Bu haberdeki gariplik “olayın tarihinde” yatıyor. Çünkü A.Ö isimli MİT görevlisi 2001 yılında Ö.Ç isimli kadınla evlenmek istemiş. Güvenlik soruşturması sonunda kadının babasının FETÖ'cü olduğu saptanmış ve kurum evliliğe izin vermemiş. Ama A.Ö buna rağmen evlenmiş.
İyi de o tarihte cemaat henüz FETÖ diye adlandırılmıyordu ki.
Yoksa adlandırılıyor muydu?
Eğer öyleyse FETÖ ile ilgili milat 17-25 Aralık değil 2001 yılı demektir.
NOT: Haberi yandaş medyadan aldığımı belirttim.
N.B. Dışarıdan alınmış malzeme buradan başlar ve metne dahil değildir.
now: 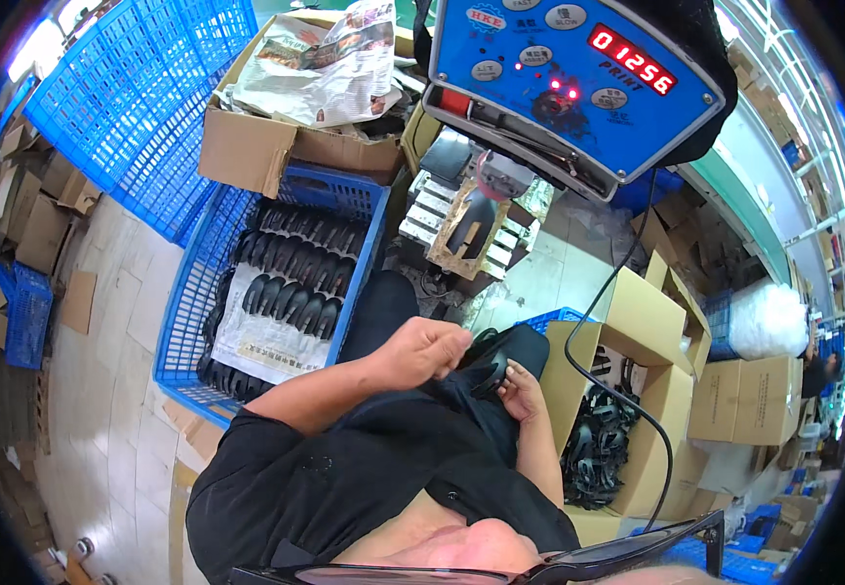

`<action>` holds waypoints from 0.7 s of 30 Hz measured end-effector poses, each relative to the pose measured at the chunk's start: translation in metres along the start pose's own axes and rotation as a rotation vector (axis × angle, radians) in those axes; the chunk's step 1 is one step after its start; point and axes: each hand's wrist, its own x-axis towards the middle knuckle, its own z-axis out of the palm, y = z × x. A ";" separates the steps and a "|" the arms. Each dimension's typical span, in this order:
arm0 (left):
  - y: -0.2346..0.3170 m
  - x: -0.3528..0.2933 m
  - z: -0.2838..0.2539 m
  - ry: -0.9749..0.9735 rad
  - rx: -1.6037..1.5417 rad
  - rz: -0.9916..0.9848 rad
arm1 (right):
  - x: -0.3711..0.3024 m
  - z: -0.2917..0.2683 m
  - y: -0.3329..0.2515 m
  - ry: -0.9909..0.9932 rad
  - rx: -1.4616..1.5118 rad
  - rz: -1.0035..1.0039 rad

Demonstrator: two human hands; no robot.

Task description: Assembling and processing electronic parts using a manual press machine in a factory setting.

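Gripping a black curved piece (491, 370) over the lap: right hand (522, 393), fingers drawn in on the piece's right-hand edge, only a narrow gap across the grip. Piece is glossy; its far end is partly lost against the dark clothing. Left hand (428, 349) is just beside it, fingers curled into a fist — can't tell if anything is inside it.

On the person's left: blue crate (180, 322) with similar black pieces (291, 302) in rows, a printed sheet (261, 336) among them. Behind it, an open carton (242, 151) with a crumpled printed bag (315, 73) on top. Taller blue crate (135, 107) stands tilted to the left of that.

Ahead: machine with a blue control panel (559, 49), red display lit. Under the panel, a pinkish pad (493, 175) over a tan-framed fixture (466, 239) — hands well apart from it.

On the right: open carton (642, 312) holding a jumbled heap of black parts (596, 444); black cable (669, 453) hangs across it.
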 end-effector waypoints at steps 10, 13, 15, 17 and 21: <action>-0.022 0.013 -0.017 0.286 0.349 0.100 | -0.005 0.005 0.002 -0.109 -0.042 -0.041; -0.008 0.030 -0.021 0.444 0.686 0.354 | -0.008 0.014 0.002 -0.075 -0.168 -0.043; -0.004 0.046 -0.032 0.461 0.802 0.391 | -0.010 0.029 0.002 0.039 -0.327 -0.020; 0.005 0.067 -0.037 0.639 1.090 0.597 | -0.011 0.039 0.002 0.044 -0.390 -0.036; 0.023 0.102 -0.042 0.733 1.290 0.573 | -0.010 0.062 -0.007 0.096 -0.527 -0.209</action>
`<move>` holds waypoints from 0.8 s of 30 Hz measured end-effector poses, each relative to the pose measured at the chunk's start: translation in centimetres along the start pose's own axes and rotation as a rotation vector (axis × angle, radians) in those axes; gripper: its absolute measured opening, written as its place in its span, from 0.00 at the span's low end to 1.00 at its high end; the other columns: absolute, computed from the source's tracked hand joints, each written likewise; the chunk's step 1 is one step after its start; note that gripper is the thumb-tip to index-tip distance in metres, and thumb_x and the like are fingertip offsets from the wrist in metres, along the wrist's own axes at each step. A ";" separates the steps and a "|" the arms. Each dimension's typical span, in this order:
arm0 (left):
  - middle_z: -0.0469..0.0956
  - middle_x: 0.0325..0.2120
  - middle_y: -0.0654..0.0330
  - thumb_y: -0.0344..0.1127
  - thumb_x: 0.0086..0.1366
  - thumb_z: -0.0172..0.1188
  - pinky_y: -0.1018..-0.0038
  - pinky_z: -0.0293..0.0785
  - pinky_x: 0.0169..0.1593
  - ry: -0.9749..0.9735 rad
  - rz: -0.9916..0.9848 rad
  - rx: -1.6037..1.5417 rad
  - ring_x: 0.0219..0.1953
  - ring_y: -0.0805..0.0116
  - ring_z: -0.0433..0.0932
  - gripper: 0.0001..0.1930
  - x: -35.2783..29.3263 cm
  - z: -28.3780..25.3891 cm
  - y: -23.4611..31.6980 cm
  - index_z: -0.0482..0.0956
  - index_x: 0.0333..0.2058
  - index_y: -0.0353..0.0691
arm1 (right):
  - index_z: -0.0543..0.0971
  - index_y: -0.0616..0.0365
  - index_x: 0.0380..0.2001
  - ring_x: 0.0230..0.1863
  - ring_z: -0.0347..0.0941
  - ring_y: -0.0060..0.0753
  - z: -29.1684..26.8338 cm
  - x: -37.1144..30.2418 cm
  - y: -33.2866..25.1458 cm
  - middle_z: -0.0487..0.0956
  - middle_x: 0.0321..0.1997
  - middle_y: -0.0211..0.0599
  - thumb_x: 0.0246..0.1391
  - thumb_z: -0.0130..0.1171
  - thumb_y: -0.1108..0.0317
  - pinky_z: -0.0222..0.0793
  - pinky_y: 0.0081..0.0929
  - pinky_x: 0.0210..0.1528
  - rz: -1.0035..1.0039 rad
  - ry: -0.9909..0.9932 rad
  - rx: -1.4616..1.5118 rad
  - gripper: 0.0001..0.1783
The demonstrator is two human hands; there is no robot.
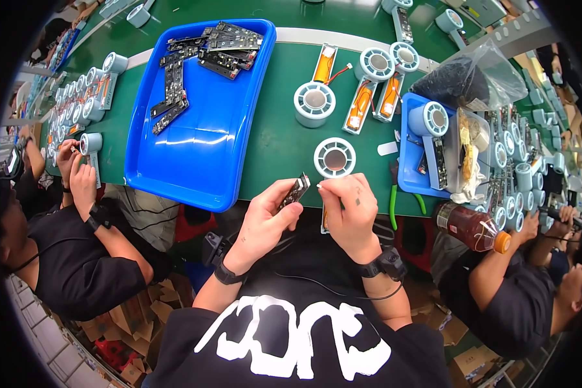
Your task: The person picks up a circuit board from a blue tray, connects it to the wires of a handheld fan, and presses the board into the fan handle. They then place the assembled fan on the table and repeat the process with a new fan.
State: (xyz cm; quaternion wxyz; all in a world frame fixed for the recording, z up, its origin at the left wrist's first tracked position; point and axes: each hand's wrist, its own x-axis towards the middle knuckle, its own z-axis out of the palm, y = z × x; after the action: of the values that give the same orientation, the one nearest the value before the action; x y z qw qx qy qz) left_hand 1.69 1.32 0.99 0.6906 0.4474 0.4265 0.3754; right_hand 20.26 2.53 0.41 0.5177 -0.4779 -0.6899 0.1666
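Workers sit close along a green tabletop (275,123), one person (77,265) to the left and another person (511,291) to the right, with cardboard boxes (126,317) down on the floor.

From the head view, I see the wearer's left hand (268,216) holding a narrow black circuit board (296,191), tilted upward, over the near edge of the tabletop; its grip is closed, thumb against fingers, around the board. Just beside it, the right hand (349,210) has its grip pinched nearly to nothing at the fingertips, on a tiny white piece (319,186) too small to make out.

Right beyond the hands lies a pale blue round-headed unit (335,158), its lower part mostly hidden by the right hand. Farther up lie three similar units (314,103) with orange batteries (361,107). Left of these, a big blue tray (194,161) carries a heap of black boards (233,48) toward its far end. Over on the right sit a smaller blue bin (415,173), green-handled pliers (393,205) and an orange-capped bottle (465,226).
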 end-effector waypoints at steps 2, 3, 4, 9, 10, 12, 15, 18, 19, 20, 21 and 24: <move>0.73 0.26 0.65 0.33 0.75 0.54 0.83 0.69 0.28 -0.048 -0.084 -0.107 0.23 0.79 0.71 0.28 -0.2 0.3 1.0 0.61 0.71 0.40 | 0.78 0.56 0.35 0.27 0.77 0.34 -0.1 0.4 0.0 0.81 0.29 0.30 0.53 0.68 0.78 0.66 0.31 0.34 -0.095 -0.032 -0.044 0.09; 0.71 0.24 0.66 0.32 0.75 0.52 0.84 0.67 0.25 -0.072 -0.126 -0.160 0.20 0.81 0.69 0.28 -0.3 0.5 1.3 0.60 0.72 0.42 | 0.78 0.56 0.35 0.27 0.77 0.34 -0.1 0.4 -0.1 0.81 0.29 0.30 0.53 0.68 0.78 0.66 0.31 0.34 -0.093 -0.031 -0.044 0.09; 0.71 0.24 0.66 0.32 0.75 0.52 0.84 0.67 0.25 -0.073 -0.128 -0.160 0.20 0.81 0.69 0.28 -0.3 0.7 1.2 0.60 0.72 0.42 | 0.79 0.56 0.35 0.27 0.76 0.34 0.0 0.5 -0.1 0.81 0.28 0.30 0.53 0.68 0.78 0.66 0.31 0.34 -0.096 -0.028 -0.052 0.09; 0.68 0.20 0.67 0.35 0.77 0.49 0.82 0.64 0.21 -0.089 -0.144 -0.189 0.15 0.81 0.64 0.28 -0.6 1.0 0.8 0.57 0.72 0.44 | 0.80 0.56 0.34 0.25 0.75 0.34 0.1 0.6 -0.2 0.79 0.26 0.30 0.51 0.69 0.79 0.67 0.31 0.34 -0.102 -0.033 -0.082 0.09; 0.68 0.20 0.67 0.35 0.77 0.49 0.82 0.65 0.20 -0.090 -0.153 -0.196 0.15 0.81 0.65 0.27 -0.6 0.9 0.8 0.58 0.72 0.45 | 0.80 0.56 0.34 0.25 0.76 0.34 0.0 0.6 -0.2 0.79 0.25 0.30 0.51 0.69 0.79 0.66 0.31 0.34 -0.103 -0.040 -0.089 0.09; 0.68 0.20 0.67 0.35 0.77 0.49 0.82 0.65 0.20 -0.090 -0.163 -0.205 0.15 0.81 0.65 0.27 -0.6 0.9 0.8 0.59 0.72 0.46 | 0.80 0.56 0.34 0.25 0.75 0.33 0.0 0.6 -0.2 0.79 0.25 0.29 0.51 0.69 0.79 0.66 0.31 0.34 -0.109 -0.048 -0.109 0.09; 0.68 0.19 0.68 0.34 0.77 0.50 0.81 0.65 0.20 -0.065 -0.156 -0.066 0.14 0.81 0.66 0.26 -0.5 0.9 1.0 0.60 0.71 0.48 | 0.79 0.56 0.33 0.25 0.75 0.33 -0.2 0.7 -0.2 0.78 0.24 0.29 0.50 0.69 0.78 0.66 0.31 0.33 -0.125 -0.066 -0.148 0.09; 0.68 0.19 0.68 0.34 0.76 0.51 0.81 0.64 0.20 -0.050 -0.151 -0.040 0.15 0.81 0.67 0.25 -0.5 1.0 1.1 0.62 0.70 0.49 | 0.80 0.55 0.34 0.27 0.76 0.29 -0.5 0.8 -0.2 0.78 0.26 0.27 0.51 0.69 0.75 0.66 0.30 0.34 -0.193 -0.143 -0.269 0.08; 0.68 0.19 0.68 0.33 0.76 0.52 0.81 0.64 0.20 -0.043 -0.149 -0.027 0.15 0.81 0.68 0.25 -0.5 1.0 1.2 0.63 0.69 0.49 | 0.80 0.55 0.34 0.27 0.76 0.29 -0.5 0.8 -0.2 0.78 0.26 0.27 0.51 0.69 0.75 0.66 0.30 0.34 -0.193 -0.144 -0.269 0.08; 0.68 0.19 0.68 0.33 0.76 0.52 0.81 0.64 0.20 -0.043 -0.150 -0.027 0.15 0.81 0.68 0.25 -0.6 1.0 1.3 0.63 0.69 0.49 | 0.80 0.55 0.34 0.26 0.75 0.30 -0.5 0.9 -0.2 0.78 0.25 0.27 0.50 0.69 0.76 0.65 0.31 0.34 -0.197 -0.142 -0.265 0.09; 0.69 0.18 0.68 0.33 0.76 0.51 0.81 0.65 0.20 -0.044 -0.155 0.009 0.15 0.80 0.68 0.25 -0.6 1.0 1.3 0.63 0.69 0.49 | 0.79 0.55 0.33 0.25 0.74 0.30 -0.5 0.9 -0.2 0.77 0.24 0.27 0.50 0.69 0.76 0.65 0.31 0.33 -0.201 -0.141 -0.261 0.09; 0.69 0.18 0.68 0.32 0.75 0.51 0.80 0.65 0.20 -0.038 -0.169 0.079 0.14 0.80 0.69 0.24 -0.8 0.8 1.4 0.64 0.68 0.49 | 0.79 0.55 0.32 0.25 0.73 0.31 -0.9 1.3 -0.1 0.76 0.23 0.27 0.48 0.71 0.77 0.64 0.31 0.32 -0.207 -0.185 -0.223 0.10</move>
State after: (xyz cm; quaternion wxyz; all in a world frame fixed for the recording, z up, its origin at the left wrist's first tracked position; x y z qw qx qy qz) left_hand 1.97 0.81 2.67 0.7097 0.4438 0.4639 0.2901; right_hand 21.01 3.29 1.61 0.4101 -0.4414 -0.7943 0.0781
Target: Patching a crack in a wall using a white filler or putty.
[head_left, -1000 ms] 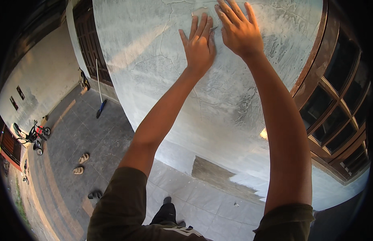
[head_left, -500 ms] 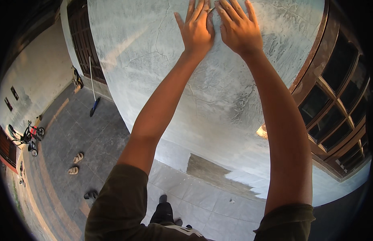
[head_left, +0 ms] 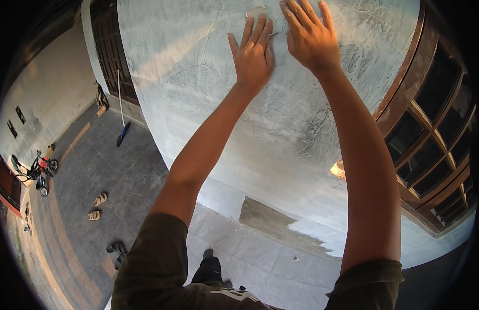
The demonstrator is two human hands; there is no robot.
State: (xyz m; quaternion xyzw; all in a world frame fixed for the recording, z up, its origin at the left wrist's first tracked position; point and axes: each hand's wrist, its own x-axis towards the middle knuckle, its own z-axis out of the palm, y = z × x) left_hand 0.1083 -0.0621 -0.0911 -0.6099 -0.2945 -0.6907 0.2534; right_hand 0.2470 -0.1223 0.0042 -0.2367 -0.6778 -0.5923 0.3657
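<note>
My left hand [head_left: 254,58] lies flat on the grey-white plastered wall [head_left: 281,113], fingers stretched and slightly spread. A thin pale sheet [head_left: 256,12] shows just beyond its fingertips, with a darker edge beside the index finger. It appears pressed between hand and wall; its kind cannot be made out. To the right, and a little higher, my right hand [head_left: 314,37] rests against the wall with fingers extended and nothing visible in it. Cracks, rough patches and streaks mark the wall's surface around both hands.
A brown-framed window [head_left: 430,124] borders the wall at right. Below, an unpainted strip [head_left: 273,219] meets the tiled floor [head_left: 250,253]. At left are a broom [head_left: 122,111], sandals [head_left: 97,206], dark slippers [head_left: 116,253], a small tricycle [head_left: 39,169] and a barred window [head_left: 111,51].
My left hand has slid down the wall, exposing more of the pale sheet above its fingertips. My right hand has shifted slightly right, so the gap between the hands is wider.
</note>
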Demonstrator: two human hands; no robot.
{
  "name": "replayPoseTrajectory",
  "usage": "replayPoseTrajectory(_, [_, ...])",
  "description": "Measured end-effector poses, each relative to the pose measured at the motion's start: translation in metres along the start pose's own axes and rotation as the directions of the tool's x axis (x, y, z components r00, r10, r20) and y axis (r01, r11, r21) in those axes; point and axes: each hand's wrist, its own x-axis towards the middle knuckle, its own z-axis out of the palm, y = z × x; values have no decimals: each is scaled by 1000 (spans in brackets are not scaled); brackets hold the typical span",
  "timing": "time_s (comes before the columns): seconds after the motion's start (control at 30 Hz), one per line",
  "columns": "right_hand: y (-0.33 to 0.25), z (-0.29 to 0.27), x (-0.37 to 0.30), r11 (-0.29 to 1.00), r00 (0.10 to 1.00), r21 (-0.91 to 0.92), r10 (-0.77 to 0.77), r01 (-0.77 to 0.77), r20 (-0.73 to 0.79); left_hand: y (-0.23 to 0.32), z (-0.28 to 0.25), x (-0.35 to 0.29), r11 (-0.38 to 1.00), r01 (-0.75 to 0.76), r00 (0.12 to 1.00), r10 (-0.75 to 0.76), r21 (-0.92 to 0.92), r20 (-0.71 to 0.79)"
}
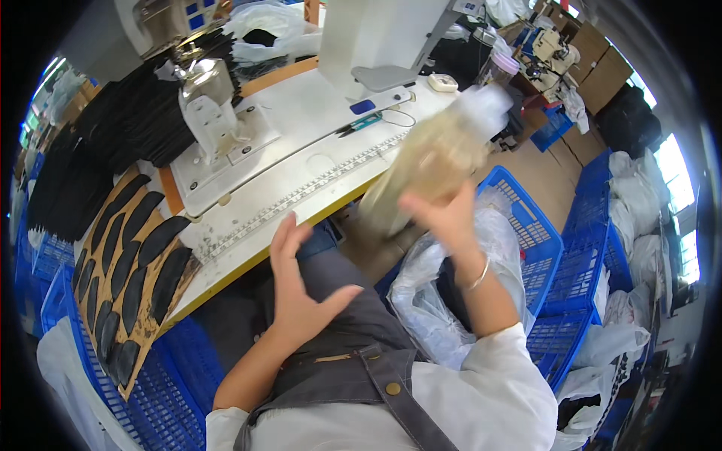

Bunlar gazete olmadığı için habere hiçbir özen göstermediklerinden tarih hatası yapmış olabilirler tabii. Düzeltirlerse ben de düzeltirim.

DİKKATİMİ ÇEKEN ŞEYLER

ERDOĞAN SARAY YAZARLARINI TERS KÖŞE YAPTI

İktidar medyasını ikiye ayırmak gerek. Birinciler; yandaşlar. Bunlar hem Erdoğan'ı hem hükümeti övme görevi yapıyorlar. Bazıları biraz daha fazla hükümetçi olabiliyor.
İkincisi ise; saray yazarları. Bunların hükümetle dertleri yok, hatta AKP'yi ve hükümeti yok sayıyorlar, övgüleri sadece Erdoğan'a. Saray yazarları hükümetten yana tavır alan yandaşlara da sert çıkışlar yapıyorlar.
Saray yazarlarının en hazetmedikleri isimlerin başında eski başbakan Ahmet Davutoğlu geliyor.
Saray yazarlarına göre Davutoğlu Türkiye'nin yaşadığı bütün sorunların kaynağı, hatta öyle ki Davutoğlu saraydan çok cemaate yakın ve hatta hatta dinci faşist arbe başarılı olsa Davutoğlu başbakan olacaktı.
Bu saray yazarları Erdoğan'ın Konya mitinginde yanına Davutoğlu'nu almasını ve bir de üstüne o kalabalığa konuşma yaptırmasına herhalde çok şaşırmışlardır.
Şaşırmak ne kelime deliye dönmüşlerdir.
Çünkü Erdoğan bu tavrıyla Davutoğlu'nu cemaatçilikten içeri atmayacağını göstermiş oldu. Saray yazarlarına “artık yeter, Davutoğlu'na fazla yüklenmeyin” dedi bir anlamda.
Tabii saray yazarlarının şu beklentilerinin olduğu da mümkündür; “Bakmayın siz Erdoğan'ın Davutoğlu'nu yanına almasına, onu konuşturmasına. Bu davranış ölüm öpücüğü gibi, kısa süre sonra Davutoğlu tarihe karışacak.”